» EXERCISE:
From the first line of the entries below through the line bearing "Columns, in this", write out each line exactly. Omit pictures.
*** EXERCISE INPUT ***
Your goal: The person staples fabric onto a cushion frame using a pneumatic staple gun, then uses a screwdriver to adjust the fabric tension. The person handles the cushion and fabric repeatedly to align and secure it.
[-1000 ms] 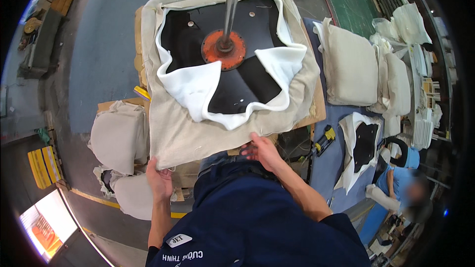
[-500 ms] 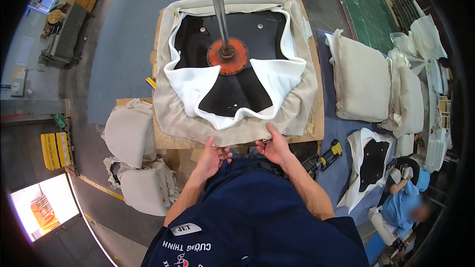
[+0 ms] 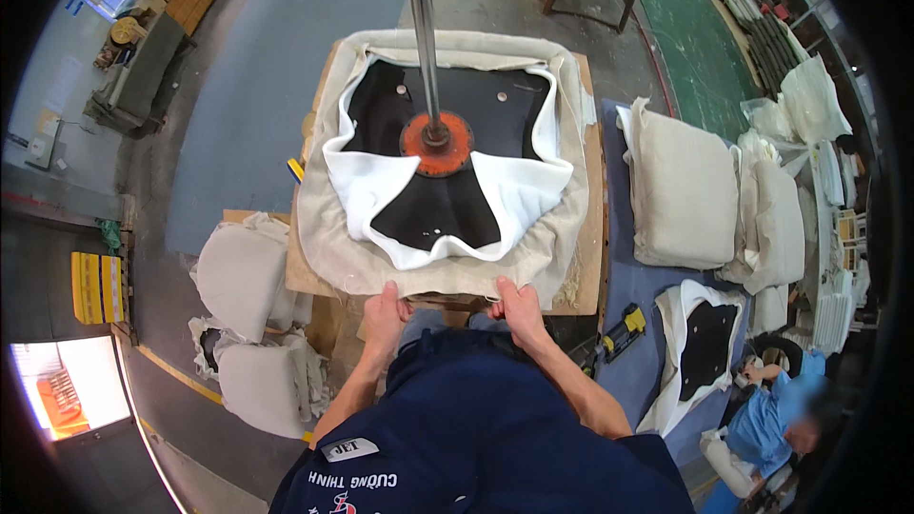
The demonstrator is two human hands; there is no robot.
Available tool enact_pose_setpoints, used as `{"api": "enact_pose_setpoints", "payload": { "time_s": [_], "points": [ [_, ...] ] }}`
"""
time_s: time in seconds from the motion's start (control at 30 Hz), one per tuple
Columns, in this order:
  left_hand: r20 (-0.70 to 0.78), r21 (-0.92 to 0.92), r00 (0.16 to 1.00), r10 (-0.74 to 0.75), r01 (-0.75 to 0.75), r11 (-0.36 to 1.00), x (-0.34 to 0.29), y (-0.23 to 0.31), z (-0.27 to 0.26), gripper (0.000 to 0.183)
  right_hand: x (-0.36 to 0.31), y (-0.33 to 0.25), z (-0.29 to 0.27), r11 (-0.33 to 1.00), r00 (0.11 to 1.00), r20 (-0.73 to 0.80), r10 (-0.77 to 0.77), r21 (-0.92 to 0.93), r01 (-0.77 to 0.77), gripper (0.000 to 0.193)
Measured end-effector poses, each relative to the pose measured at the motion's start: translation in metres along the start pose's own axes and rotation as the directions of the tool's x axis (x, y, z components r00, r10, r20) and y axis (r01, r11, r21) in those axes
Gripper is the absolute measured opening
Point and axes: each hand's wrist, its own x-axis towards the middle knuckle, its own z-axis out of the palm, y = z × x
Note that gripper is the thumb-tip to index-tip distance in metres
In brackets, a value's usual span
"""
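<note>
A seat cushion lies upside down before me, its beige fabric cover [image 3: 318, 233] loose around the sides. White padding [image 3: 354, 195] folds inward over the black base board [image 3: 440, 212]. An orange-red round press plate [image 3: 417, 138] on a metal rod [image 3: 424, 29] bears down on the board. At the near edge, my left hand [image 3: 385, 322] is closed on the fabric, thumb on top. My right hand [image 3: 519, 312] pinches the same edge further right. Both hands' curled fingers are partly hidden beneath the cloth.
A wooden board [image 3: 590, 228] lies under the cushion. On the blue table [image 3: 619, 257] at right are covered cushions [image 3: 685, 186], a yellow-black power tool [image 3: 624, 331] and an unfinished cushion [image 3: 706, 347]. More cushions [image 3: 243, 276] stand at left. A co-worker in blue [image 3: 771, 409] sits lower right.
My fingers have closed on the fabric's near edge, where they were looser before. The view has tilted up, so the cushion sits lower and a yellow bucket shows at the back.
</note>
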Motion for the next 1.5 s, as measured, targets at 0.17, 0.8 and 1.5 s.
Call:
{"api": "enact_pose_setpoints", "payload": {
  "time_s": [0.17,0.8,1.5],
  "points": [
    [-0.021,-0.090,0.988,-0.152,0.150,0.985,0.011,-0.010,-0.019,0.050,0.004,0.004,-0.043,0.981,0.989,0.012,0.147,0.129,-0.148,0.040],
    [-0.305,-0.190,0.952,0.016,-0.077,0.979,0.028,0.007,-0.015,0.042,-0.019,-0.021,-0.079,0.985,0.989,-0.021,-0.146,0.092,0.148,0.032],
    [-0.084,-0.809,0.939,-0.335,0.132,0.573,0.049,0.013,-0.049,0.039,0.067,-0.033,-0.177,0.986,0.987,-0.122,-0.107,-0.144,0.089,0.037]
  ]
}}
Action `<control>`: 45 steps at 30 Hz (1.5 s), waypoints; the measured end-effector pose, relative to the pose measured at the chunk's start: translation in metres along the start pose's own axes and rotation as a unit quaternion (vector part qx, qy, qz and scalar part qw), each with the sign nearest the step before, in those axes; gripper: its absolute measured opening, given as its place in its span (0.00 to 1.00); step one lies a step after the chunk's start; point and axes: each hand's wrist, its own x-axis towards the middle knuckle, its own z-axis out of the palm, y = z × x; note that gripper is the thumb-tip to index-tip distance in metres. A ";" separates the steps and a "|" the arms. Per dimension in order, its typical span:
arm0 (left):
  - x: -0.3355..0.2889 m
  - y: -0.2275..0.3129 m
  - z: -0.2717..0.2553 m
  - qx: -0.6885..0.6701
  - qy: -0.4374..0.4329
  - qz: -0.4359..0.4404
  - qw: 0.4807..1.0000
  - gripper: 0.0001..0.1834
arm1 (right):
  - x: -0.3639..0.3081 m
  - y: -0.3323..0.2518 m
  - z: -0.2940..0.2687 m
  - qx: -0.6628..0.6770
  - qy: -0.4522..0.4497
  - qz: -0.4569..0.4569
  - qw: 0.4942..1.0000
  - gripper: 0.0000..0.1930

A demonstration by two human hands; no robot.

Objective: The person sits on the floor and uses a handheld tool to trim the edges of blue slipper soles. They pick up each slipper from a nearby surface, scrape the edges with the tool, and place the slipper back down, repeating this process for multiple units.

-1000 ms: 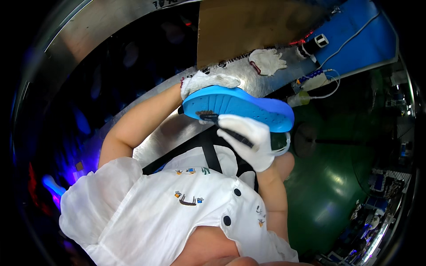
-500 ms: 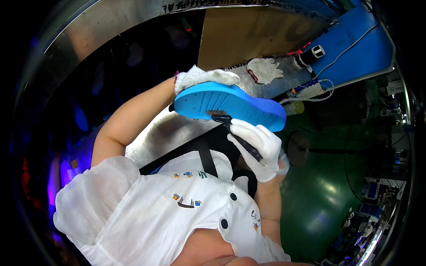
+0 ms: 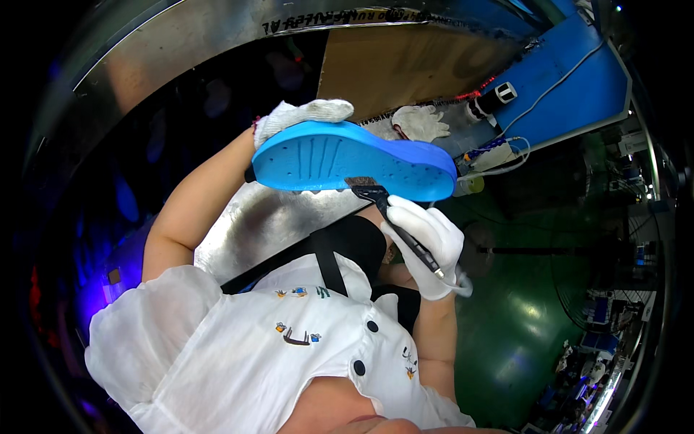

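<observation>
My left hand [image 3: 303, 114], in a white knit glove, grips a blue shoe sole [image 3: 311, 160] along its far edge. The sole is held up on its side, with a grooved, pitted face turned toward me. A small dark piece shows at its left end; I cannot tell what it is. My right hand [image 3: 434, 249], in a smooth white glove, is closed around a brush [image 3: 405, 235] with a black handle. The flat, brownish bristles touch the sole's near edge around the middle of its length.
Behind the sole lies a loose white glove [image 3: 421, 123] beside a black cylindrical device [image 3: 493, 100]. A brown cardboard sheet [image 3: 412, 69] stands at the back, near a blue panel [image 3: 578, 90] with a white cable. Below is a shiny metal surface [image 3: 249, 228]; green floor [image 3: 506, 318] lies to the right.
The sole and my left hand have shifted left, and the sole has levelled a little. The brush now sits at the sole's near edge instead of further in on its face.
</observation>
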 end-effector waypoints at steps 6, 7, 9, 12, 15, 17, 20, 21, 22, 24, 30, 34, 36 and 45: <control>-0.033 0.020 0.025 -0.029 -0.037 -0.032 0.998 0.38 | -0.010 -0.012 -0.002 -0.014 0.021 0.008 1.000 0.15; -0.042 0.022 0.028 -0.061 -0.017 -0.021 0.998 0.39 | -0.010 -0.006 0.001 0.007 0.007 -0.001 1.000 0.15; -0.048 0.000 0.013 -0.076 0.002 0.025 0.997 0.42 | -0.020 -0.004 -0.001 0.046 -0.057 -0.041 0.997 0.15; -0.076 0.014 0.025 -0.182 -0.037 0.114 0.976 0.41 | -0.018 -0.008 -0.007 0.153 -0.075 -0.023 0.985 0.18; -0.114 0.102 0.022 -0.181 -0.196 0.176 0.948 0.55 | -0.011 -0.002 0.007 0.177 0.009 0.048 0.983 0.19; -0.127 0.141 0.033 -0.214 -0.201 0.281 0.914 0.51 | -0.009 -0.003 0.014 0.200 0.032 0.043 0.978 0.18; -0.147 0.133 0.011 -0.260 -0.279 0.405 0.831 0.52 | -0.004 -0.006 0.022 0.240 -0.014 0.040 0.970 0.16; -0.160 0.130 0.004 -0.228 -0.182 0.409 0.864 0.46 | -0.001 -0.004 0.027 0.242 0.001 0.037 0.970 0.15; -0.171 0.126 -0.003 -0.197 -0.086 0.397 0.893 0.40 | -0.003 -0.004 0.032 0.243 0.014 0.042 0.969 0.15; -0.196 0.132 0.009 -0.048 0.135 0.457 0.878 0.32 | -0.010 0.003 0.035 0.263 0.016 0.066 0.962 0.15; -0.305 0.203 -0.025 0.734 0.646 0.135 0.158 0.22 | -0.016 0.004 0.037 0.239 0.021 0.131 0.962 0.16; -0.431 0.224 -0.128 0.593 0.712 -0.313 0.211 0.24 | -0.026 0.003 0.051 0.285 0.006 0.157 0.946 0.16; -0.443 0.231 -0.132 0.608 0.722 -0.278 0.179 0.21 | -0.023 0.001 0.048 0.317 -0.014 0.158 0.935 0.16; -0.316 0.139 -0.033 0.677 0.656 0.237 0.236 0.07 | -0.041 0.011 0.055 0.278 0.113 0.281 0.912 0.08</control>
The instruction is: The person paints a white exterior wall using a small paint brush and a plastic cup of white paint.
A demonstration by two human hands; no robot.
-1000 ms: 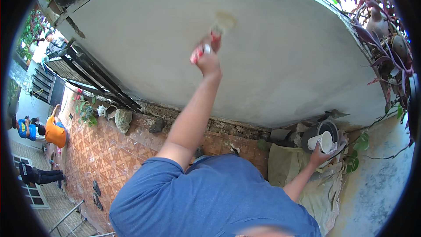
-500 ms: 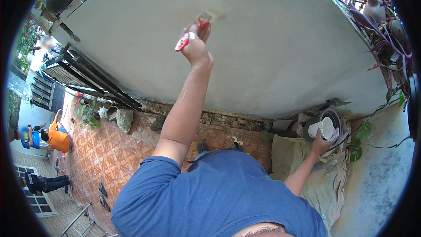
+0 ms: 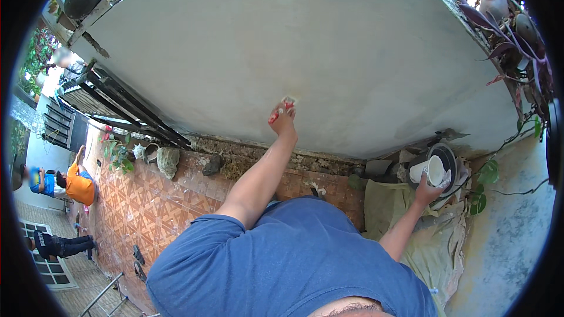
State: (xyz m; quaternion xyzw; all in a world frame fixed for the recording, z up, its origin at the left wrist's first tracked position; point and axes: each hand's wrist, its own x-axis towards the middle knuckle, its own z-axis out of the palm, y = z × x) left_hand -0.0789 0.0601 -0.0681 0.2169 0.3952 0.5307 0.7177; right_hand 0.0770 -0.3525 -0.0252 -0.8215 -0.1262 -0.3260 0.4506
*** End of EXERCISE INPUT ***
» SOLUTION BELOW:
Your goal: The person staples fabric onto a cushion frame using a pneumatic staple gun, then uses a screwdriver to adjust the fabric tension. The person handles the cushion and fabric repeatedly to align and secure it.
[-1000 ms] 
[-500 ms] 
[+0 ms] 
The demonstrator is two human hands; there is no robot.
Available tool enact_pose_setpoints, used as `{"api": "enact_pose_setpoints", "payload": { "time_s": [_], "points": [ [_, ...] ] }}`
"""
time_s: time in seconds from the motion's start (control at 30 Hz), one per tuple
Columns, in this order:

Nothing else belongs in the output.